____ Material provided

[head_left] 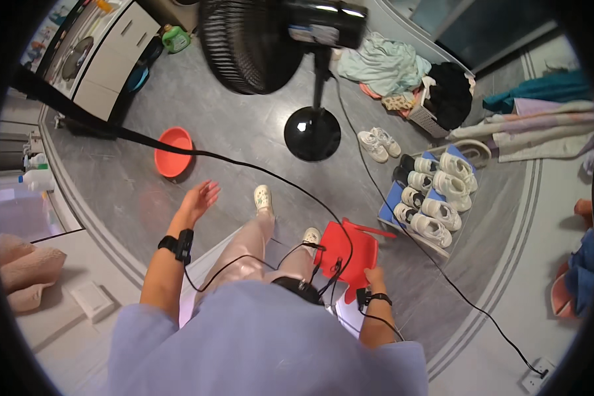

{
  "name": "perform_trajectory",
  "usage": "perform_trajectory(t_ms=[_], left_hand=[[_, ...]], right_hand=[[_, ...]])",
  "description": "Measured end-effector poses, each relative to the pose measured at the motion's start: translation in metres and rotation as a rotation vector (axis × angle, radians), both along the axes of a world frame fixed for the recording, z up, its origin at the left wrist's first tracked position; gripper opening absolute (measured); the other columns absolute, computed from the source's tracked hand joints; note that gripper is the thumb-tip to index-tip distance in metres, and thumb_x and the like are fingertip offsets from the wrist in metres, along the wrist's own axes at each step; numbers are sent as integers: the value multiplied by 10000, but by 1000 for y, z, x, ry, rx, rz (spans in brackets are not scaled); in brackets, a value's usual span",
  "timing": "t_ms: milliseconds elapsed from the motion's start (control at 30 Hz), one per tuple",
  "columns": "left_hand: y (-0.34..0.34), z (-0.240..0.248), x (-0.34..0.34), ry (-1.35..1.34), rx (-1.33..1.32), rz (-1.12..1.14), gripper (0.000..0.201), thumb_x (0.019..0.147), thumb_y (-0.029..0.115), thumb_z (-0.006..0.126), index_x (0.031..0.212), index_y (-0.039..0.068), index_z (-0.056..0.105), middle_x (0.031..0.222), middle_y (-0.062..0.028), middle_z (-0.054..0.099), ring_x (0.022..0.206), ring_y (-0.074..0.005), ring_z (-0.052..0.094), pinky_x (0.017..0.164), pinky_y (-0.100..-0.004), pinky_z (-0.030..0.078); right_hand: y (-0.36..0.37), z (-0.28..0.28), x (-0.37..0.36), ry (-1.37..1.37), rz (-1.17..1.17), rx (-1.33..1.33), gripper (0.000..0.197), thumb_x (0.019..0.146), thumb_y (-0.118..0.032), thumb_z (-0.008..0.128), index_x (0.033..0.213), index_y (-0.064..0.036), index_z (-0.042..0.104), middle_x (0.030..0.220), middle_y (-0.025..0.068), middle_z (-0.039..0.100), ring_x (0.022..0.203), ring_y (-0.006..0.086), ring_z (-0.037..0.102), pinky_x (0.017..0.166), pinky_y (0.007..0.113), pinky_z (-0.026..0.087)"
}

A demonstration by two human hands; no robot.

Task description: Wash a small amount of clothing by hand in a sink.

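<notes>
Beside the right leg (299, 266), grips the red stool (350, 249) by its edge with the right hand (375, 277), apparently to keep it clear of the feet (311, 236); holds out the left hand (201, 200), empty and loose-fingered, perhaps for balance.

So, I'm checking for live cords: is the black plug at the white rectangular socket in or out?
In, it appears: the black plug sits against the white rectangular socket, its long black cable leading away.
</notes>
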State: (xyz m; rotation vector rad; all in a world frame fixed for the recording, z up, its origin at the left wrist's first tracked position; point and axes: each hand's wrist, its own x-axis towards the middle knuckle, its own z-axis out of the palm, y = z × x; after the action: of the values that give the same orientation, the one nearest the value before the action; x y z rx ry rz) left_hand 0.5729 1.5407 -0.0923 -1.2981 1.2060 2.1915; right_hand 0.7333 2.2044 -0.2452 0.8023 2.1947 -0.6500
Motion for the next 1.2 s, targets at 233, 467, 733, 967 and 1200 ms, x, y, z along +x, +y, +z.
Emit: perform_trajectory(t_ms=[233,467,733,967,1200], left_hand=[[-210,-27,-38,46,-6,382,328,941,203,463,1244,75,464,1233,-72,568,1076,-223,590,891,-346,456],[-331,-43,-38,-142,72,844,198,925,143,431,1094,71,504,1136,-35,608,1023,-184,610,874,-343,458],[-395,-20,-200,-175,130,754,193,893,95,460,1071,69,528,1158,-56,614,1050,-193,589,910,-358,437],[-525,-14,-354,-241,-3,494,183,927,125,407,1061,93,527,1084,-70,652,995,-212,634,776,-352,505],[-638,23,-474,-53,-19,282,249,957,151,392,1171,75,495,1152,-69,622,1062,-208,606,828,-348,501]], right_hand=[[-53,75,-36,86,13,71,359,707,-110,608,1047,2,625,866,160,681,732,286,671,614,415,525],[-201,173,-114,-78,-404,-12,484,708,-190,616,1167,-51,551,877,129,652,745,269,644,596,433,513],[-284,116,-142,-182,-591,-151,358,718,-223,630,999,-4,595,741,127,618,552,250,596,434,378,458],[-466,133,-221,-60,-599,-30,289,716,-165,614,939,18,606,682,122,614,510,252,598,418,380,470],[-613,146,-295,17,-863,-17,283,704,-215,614,856,22,639,708,135,634,567,233,603,476,384,459]])
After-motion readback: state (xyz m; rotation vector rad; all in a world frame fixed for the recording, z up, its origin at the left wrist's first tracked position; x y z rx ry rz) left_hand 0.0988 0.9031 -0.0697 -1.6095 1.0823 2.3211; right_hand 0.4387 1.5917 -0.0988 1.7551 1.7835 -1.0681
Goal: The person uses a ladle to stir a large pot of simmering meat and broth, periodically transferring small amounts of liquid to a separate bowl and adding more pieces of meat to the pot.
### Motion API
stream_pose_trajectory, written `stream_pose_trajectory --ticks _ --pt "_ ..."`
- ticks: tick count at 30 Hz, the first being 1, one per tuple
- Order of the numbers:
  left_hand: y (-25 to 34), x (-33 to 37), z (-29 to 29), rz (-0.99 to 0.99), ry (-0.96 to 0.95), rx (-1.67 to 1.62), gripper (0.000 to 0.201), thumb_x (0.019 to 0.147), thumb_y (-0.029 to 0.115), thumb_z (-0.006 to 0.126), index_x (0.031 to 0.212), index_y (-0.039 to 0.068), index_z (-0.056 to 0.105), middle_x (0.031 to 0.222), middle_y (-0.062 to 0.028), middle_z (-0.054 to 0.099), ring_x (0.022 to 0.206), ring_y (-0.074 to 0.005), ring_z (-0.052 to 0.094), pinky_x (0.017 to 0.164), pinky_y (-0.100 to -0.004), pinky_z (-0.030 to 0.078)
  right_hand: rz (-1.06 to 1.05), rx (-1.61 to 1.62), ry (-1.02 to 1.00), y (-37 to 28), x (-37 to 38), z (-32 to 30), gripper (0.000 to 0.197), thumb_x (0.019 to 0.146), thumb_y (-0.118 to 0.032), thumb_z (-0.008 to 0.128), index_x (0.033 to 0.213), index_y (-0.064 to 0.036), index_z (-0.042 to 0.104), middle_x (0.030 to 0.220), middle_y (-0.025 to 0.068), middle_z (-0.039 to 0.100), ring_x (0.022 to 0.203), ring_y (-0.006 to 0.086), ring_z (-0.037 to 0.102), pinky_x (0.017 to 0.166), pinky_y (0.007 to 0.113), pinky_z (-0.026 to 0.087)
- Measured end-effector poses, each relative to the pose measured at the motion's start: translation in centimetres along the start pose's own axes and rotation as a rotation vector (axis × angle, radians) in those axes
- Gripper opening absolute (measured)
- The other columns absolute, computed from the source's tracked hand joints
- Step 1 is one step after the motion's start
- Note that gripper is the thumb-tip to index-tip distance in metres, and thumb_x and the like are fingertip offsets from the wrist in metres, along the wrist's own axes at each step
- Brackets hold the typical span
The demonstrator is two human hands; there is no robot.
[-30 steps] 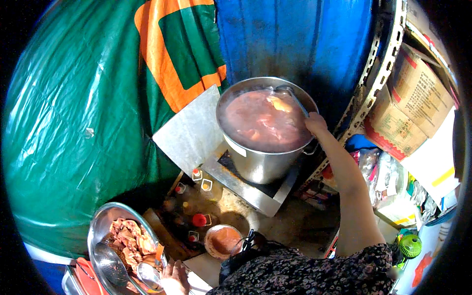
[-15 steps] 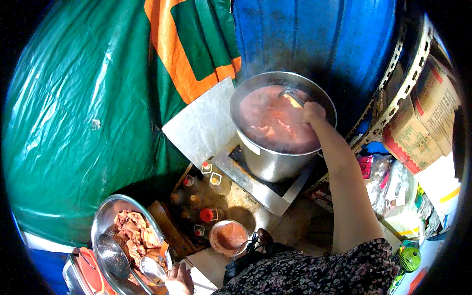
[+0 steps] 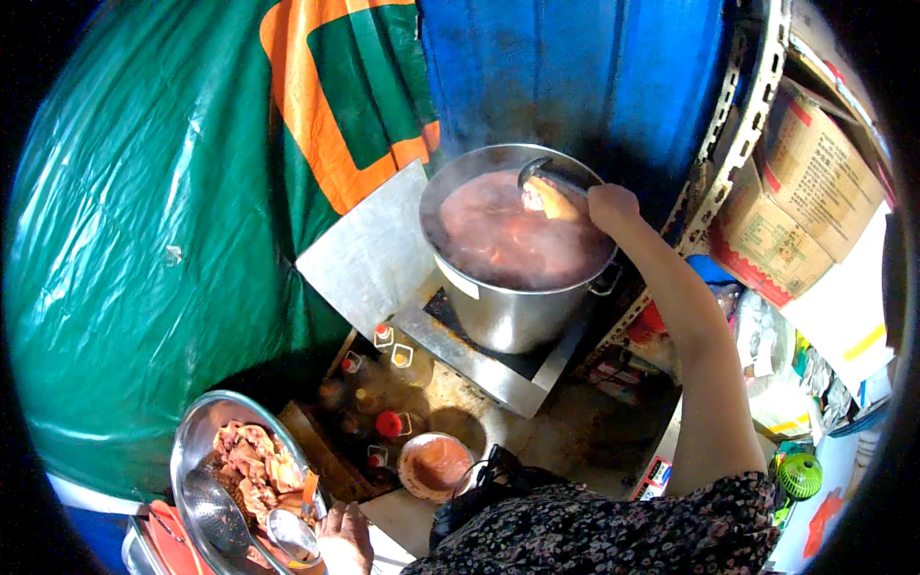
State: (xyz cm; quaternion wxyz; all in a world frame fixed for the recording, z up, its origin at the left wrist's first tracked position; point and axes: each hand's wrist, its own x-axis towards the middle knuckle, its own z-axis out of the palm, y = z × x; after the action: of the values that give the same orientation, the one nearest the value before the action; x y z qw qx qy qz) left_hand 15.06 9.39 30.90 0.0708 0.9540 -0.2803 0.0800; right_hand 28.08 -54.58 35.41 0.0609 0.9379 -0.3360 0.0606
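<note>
Ladle, dark and curved [image 3: 530,170], fills the clenched right grip [image 3: 613,208]; scooping a tan, oblong chunk [image 3: 549,199] seems underway, next needing steadiness. Left grip's [image 3: 345,537] hold is unclear.

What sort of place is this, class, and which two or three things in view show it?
Probably a makeshift cooking area: a large steaming pot stands on what looks like a metal stove, capped bottles cluster near it, and green sheeting covers one side like a wall.
</note>
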Motion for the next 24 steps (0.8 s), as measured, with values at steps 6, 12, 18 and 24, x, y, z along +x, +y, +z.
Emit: stream_pose_trajectory --ticks 6,12,18,24 --pt "-0.1 0.0 0.4 0.117 0.084 -0.007 0.024 0.081 0.013 0.056 0.103 0.005 0.063 0.099 -0.0163 0.062 0.091 -0.0360 0.058 0.085 -0.0439 0.046 -0.018 -0.033 0.035 1.8 -3.6 -0.8 0.023 0.084 -0.012 0.046 0.092 -0.0052 0.066 0.088 0.0174 0.066 0.086 0.0334 0.065 0.074 0.045 0.053" --pt "-3.8 -2.4 3.2 0.070 -0.073 -0.056 0.039 0.069 0.013 0.064 0.107 0.005 0.061 0.104 -0.0203 0.060 0.086 -0.0381 0.060 0.079 -0.0514 0.046 -0.113 -0.079 0.207 4.9 -7.7 0.2 0.022 0.086 -0.013 0.044 0.099 -0.0046 0.060 0.078 0.0172 0.065 0.075 0.0341 0.065 0.063 0.046 0.052" --pt "-3.5 -3.2 3.3 0.084 -0.049 -0.136 0.038 0.070 0.010 0.062 0.108 0.004 0.060 0.101 -0.0204 0.060 0.086 -0.0391 0.059 0.078 -0.0518 0.045 -0.184 -0.200 0.236 5.6 -13.1 -2.5 0.026 0.084 -0.013 0.047 0.103 0.0002 0.058 0.072 0.0150 0.064 0.067 0.0313 0.064 0.056 0.044 0.052" --pt "0.3 -0.2 -0.4 0.129 0.002 -0.037 0.025 0.082 0.011 0.057 0.105 0.004 0.061 0.097 -0.0165 0.060 0.088 -0.0358 0.056 0.080 -0.0434 0.046 -0.175 -0.235 0.200 7.7 -17.7 -4.0 0.033 0.082 -0.010 0.049 0.113 -0.0005 0.055 0.071 0.0150 0.063 0.067 0.0306 0.064 0.056 0.043 0.051"
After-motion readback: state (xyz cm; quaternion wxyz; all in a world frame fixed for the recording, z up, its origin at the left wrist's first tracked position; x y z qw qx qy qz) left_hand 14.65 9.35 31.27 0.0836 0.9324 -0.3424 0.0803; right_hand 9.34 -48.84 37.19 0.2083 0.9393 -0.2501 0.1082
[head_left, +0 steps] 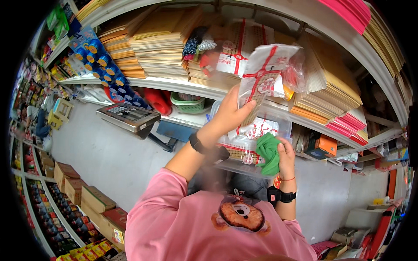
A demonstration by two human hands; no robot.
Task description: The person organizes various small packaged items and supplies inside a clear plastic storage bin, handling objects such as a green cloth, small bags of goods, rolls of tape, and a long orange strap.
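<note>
My left hand (235, 108) is closed around a flat white packet (266, 63) with crossing red bands and a beige grid pattern, raised before the shelf. In my right hand (286, 158) is a crumpled green cloth (268, 154), bunched against the fingers. Below both hands stands a clear plastic bin (285, 124). Inside it lie similar red-banded packets (266, 127). Another packet like these (233, 63) rests on the shelf behind, next to some dark and white patterned fabric bundles (197, 41).
Stacks of brown envelopes (163, 37) fill the shelf (204, 89) on both sides. A scale (128, 117) stands left of the bin, near a green basket (187, 103). Cardboard boxes (98, 199) line the lower left aisle. An orange box (325, 145) sits at right.
</note>
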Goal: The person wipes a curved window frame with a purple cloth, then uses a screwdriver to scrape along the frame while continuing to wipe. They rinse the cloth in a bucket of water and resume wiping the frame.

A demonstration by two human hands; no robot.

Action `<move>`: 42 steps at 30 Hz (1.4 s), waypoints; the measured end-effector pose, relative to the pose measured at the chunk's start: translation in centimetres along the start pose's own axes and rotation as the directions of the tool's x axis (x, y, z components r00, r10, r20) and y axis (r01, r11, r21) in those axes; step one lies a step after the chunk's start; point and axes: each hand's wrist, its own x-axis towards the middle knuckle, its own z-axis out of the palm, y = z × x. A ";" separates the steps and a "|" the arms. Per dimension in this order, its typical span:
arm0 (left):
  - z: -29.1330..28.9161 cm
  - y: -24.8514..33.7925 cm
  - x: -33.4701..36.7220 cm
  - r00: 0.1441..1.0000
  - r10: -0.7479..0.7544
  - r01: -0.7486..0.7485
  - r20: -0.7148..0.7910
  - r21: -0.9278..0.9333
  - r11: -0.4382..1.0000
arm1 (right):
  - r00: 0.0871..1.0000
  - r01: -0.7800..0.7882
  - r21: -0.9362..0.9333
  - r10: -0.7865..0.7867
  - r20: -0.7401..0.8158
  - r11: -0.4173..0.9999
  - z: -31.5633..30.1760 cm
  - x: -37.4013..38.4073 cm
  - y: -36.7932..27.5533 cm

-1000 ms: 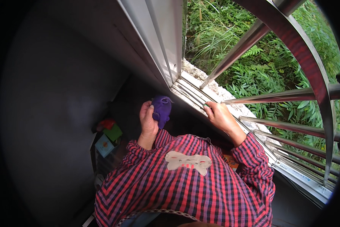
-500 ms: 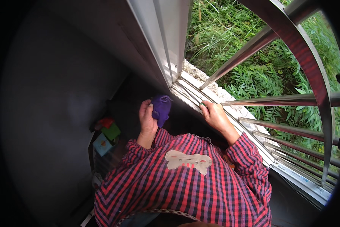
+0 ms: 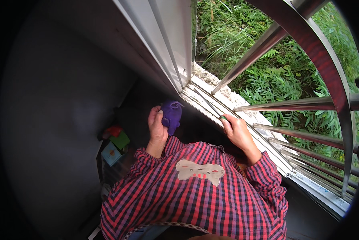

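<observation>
A crumpled purple cloth (image 3: 172, 116) is pinched in my left hand (image 3: 157, 128), thumb on top, held over the dark space inside the window. My right hand (image 3: 238, 132) is closed around the green handle of what looks like a screwdriver (image 3: 209, 105). Its thin dark shaft reaches away to the upper left and lies along the white window track (image 3: 259, 141), the tip near the corner by the frame. Most of the handle is hidden inside my fingers.
A white window frame (image 3: 173, 44) rises at the track's far end. Metal security bars (image 3: 285, 106) and a rough sill edge (image 3: 237, 99) lie outside, with green plants beyond. At the lower left are a light blue box (image 3: 111, 154) and green and red items. A dark wall fills the left.
My right hand has drawn back along the track, toward the lower right, and more of the tool's shaft shows. My left hand and the purple cloth have barely moved.
</observation>
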 end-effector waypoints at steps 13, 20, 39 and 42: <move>0.3 0.2 0.2 0.999 -0.008 0.008 0.035 -0.004 1.000 | 0.998 0.018 -0.250 -0.001 0.070 0.968 -3.8 -2.2 0.5; 0.5 0.5 0.3 1.000 0.009 -0.009 0.026 0.005 1.000 | 0.993 0.114 -0.126 -0.114 0.003 0.985 1.0 2.1 -0.3; -1.1 -0.2 0.8 0.999 0.016 -0.016 -0.044 -0.004 1.000 | 0.996 -0.069 -0.169 0.079 0.048 0.983 -3.6 -0.7 -0.2; -1.1 -0.1 0.8 0.996 0.048 -0.048 -0.072 0.003 0.999 | 0.994 -0.085 -0.195 0.096 0.047 0.977 -3.4 -0.5 0.5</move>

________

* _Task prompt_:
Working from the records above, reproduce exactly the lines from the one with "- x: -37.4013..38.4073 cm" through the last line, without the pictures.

* _Response box_:
  - x: -37.4013..38.4073 cm
  - y: -36.7932..27.5533 cm

-1000 ms: 
-500 ms: 
+0 ms: 

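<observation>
A crumpled purple cloth (image 3: 172, 116) is pinched in my left hand (image 3: 157, 128), thumb on top, held over the dark space inside the window. My right hand (image 3: 238, 132) is closed around the green handle of what looks like a screwdriver (image 3: 209, 105). Its thin dark shaft reaches away to the upper left and lies along the white window track (image 3: 259, 141), the tip near the corner by the frame. Most of the handle is hidden inside my fingers.
A white window frame (image 3: 173, 44) rises at the track's far end. Metal security bars (image 3: 285, 106) and a rough sill edge (image 3: 237, 99) lie outside, with green plants beyond. At the lower left are a light blue box (image 3: 111, 154) and green and red items. A dark wall fills the left.
My right hand has drawn back along the track, toward the lower right, and more of the tool's shaft shows. My left hand and the purple cloth have barely moved.
</observation>
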 end-effector waypoints at steps 13, 20, 39 and 42: <move>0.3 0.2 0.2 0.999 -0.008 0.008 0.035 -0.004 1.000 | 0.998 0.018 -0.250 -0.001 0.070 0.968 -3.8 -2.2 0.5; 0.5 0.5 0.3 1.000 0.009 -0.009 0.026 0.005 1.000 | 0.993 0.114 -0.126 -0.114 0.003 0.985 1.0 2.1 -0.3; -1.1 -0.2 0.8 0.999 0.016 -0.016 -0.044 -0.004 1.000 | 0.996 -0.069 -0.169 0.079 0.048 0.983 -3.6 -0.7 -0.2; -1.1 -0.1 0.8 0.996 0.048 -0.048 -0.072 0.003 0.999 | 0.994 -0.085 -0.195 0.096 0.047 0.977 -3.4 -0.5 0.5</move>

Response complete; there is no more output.